▶ [Description of the task]
Pull out every line below containing the word "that".
------------
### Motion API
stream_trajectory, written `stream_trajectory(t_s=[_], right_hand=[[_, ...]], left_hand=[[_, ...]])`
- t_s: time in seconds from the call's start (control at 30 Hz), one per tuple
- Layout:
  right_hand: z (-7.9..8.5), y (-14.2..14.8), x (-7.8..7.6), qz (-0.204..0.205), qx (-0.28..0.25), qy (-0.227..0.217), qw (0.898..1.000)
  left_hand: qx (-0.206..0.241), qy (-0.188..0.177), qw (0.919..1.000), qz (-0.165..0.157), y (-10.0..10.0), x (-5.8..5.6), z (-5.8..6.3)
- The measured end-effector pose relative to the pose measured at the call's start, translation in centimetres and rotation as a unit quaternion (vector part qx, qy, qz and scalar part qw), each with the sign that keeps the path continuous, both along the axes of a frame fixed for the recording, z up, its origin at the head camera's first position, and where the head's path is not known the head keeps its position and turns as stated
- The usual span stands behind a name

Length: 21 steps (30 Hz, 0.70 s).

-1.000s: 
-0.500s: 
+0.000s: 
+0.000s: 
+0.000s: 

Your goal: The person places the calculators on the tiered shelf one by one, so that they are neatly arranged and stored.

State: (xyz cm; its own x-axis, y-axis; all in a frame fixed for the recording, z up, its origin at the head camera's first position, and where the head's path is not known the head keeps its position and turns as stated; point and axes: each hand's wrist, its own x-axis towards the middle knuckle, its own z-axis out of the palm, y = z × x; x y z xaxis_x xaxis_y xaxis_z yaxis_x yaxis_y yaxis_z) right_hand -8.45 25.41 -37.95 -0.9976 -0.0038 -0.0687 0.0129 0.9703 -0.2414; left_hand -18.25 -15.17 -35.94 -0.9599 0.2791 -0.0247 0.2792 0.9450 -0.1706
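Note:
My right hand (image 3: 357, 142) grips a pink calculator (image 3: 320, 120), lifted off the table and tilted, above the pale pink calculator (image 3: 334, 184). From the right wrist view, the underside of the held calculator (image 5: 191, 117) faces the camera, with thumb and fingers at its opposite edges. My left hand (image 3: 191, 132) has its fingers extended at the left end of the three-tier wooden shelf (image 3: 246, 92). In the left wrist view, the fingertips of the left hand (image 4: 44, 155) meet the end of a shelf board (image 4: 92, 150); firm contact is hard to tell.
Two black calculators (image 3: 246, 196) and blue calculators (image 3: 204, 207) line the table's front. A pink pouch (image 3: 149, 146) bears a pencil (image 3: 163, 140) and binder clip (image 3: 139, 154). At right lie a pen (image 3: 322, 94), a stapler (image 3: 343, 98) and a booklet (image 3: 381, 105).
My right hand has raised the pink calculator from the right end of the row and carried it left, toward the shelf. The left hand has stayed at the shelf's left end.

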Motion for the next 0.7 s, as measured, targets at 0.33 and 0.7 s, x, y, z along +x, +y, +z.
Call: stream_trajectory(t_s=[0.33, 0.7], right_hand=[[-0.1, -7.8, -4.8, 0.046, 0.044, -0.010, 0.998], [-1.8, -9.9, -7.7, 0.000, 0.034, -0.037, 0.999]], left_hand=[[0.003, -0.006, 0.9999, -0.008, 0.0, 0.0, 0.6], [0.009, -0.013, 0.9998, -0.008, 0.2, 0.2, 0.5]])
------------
▶ [Result of the exercise]
- The measured end-effector pose relative to the pose measured at the call's start, translation in centimetres and rotation as a unit quaternion (vector part qx, qy, qz and scalar part qw), each with the sign that keeps the path continuous, both along the axes of a frame fixed for the recording, z up, its origin at the head camera's first position, and where the head's path is not known the head keeps its position and turns as stated
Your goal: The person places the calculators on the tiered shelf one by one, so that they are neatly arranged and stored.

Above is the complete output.